The heat waves apparently obliterate the UHI by reducing dramatically the diurnal differences between the urban and the rural temperatures and less evidently the nocturnal ones (Fig. 14). The high surface temperatures lead to unstable conditions and a higher mixing layer, with deep convective mixing and associated heat transport, minimizing or dissipating the diurnal UHI (Camilloni and Barros 1995). Analogous results, namely “a significant nocturnal heat island in downtown related to the built density and lack of evapo-transpiration and multiple daytime thermal anomalies scattered over the industrial suburbs related to low thermal inertia and unobstructed field of view”, were obtained by Dousset et al. (2007) while analyzing the 2003 Paris heat wave. Besides, the evaporation cooling in rural areas decreases with the length of the heat waves due to less surface moisture available, so that the horizontal thermal gradient diminishes.

Fig. 14
figure 14

LST in the central part of the Romanian Plain on 23 July 2007, at 09.05 UTC (left) and 20.00 h UTC (right), as retrieved from the MODIS product MOD11_L2

Mapping and comparing the LSTs of the months of July 2000–2006 and 2007, one may remark that the UHI is qualitatively apparent by night, while its day-time manifestation is very deficient in the extreme high temperatures of 2007 (Fig. 15).

Fig. 15
figure 15

Land-surface temperature around Bucharest as constructed from the MODIS products MOD11_L2 and MYD11_L2: nighttime 2000–2006 (above, left) and 2007 (above, right); day-time 2000–2006 (below, left), and 2007 (below, right)

Furthermore, in order to explore quantitatively the characteristics of the UHI, we first delineate its average limits for 2000–2006. For each transect, the shifting points delivered by the Rodionov test (Rodionov 2004) were considered the limits of the UHI. The shifting points computed here are a little different compared to the results of a previous experiment (Cheval and Dumitrescu 2008) for three reasons: the datasets were filtered in a different way (1), they cover diverse time intervals (2) and the parameters of the Rodionov test were changed (3).

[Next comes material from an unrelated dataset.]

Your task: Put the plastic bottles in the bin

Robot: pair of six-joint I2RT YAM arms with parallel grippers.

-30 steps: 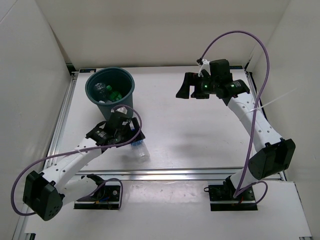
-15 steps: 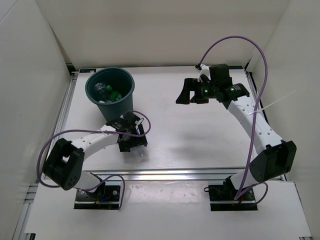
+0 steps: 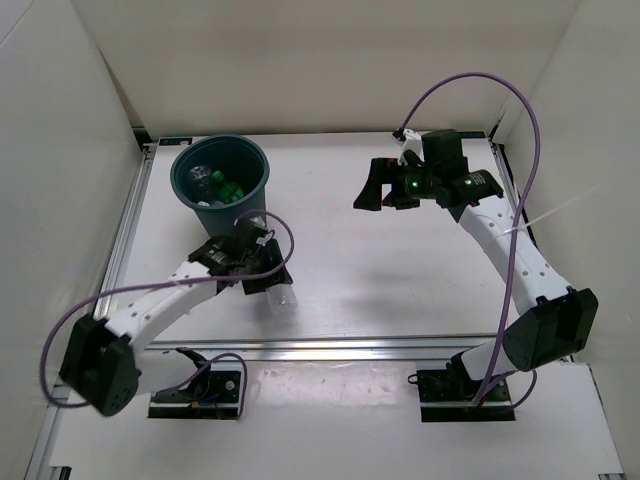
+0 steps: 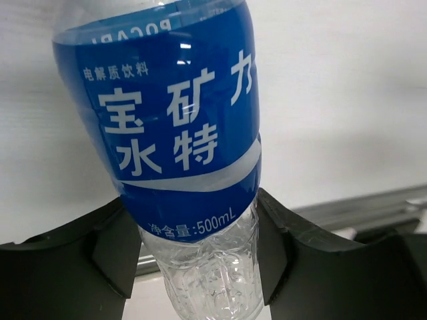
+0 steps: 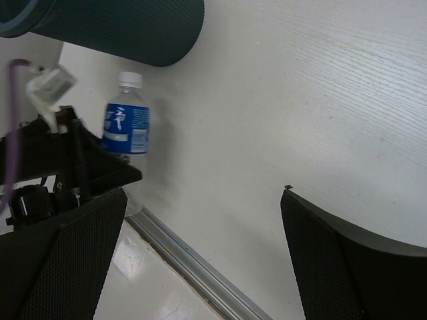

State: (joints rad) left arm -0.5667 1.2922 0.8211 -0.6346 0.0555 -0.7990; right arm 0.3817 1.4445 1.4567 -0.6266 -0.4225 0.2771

The new parameters are designed to avoid the identification of false shifting points by strengthening the level of confidence and by testing and aggregating various cutoffs. Nevertheless, taking into account the mentioned differences, and since there is no expectation to establish inflexible UHI limits, the results proposed by the two experiments are remarkably similar (Table 2). For nighttime, 70% of the instances are identical, and only in one case the difference between Exp1 and Exp2 exceeds 1 km, while for daytime, Exp1 and Exp2 have returned equal results in 81% of the cases and variations above 2 km in only two cases. All the differences derive largely on the too-relaxed level of confidence adopted for Exp1.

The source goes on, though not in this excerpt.